It won’t be easy, either, for those who saw the public sector as the last hope that guaranteed pensions of some kind might survive in this world. In fewer than 17 years, city pensions will have gone up, gone up again, and then suddenly been eviscerated for the next generation. It’s sad that a compromise between the generations could not be found. It’s as much due to the intransigence of labor unions as it is to the unfunded promises prior city leaders made — both Democrats and Republicans.

If this measure is enough to finally make local conservatives feel comfortable that enough has been to make up for the bad decisions of the past, it might be the right thing.
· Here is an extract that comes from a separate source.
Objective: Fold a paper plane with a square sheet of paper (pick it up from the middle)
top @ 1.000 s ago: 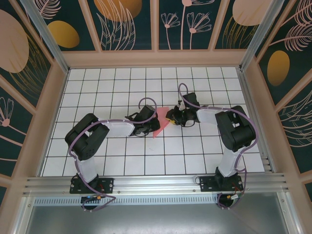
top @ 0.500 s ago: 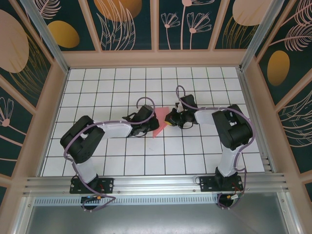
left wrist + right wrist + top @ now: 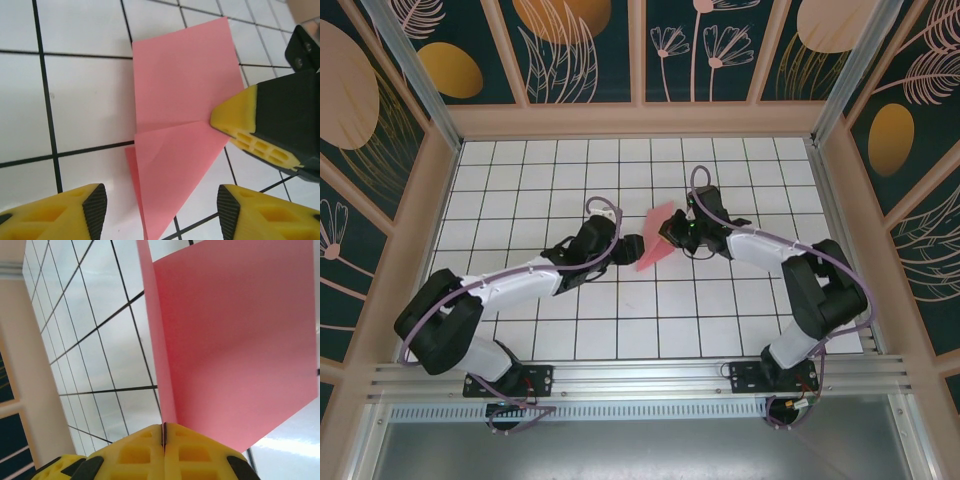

Like its acronym suggests, it could resuscitate the civic discussion.

We could stop talking about what went wrong here, and start talking about the kind of place we really want this to be.

That is, unless in two years, we’re still staring down the barrel of city deficits and their ravaging effect on the things we care about the city delivering. Unfortunately, even the toughest, coolest reform imagined can’t promise us this won’t be the case.

You can contact me directly at scott.lewis@voiceofsandiego.org or 619.325.0527 and follow me on Twitter (it’s a blast!): twitter.com/vosdscott.

Scott Lewis oversees Voice of San Diego’s operations, website and daily functions as Editor in Chief. He also writes about local politics, where he frequently...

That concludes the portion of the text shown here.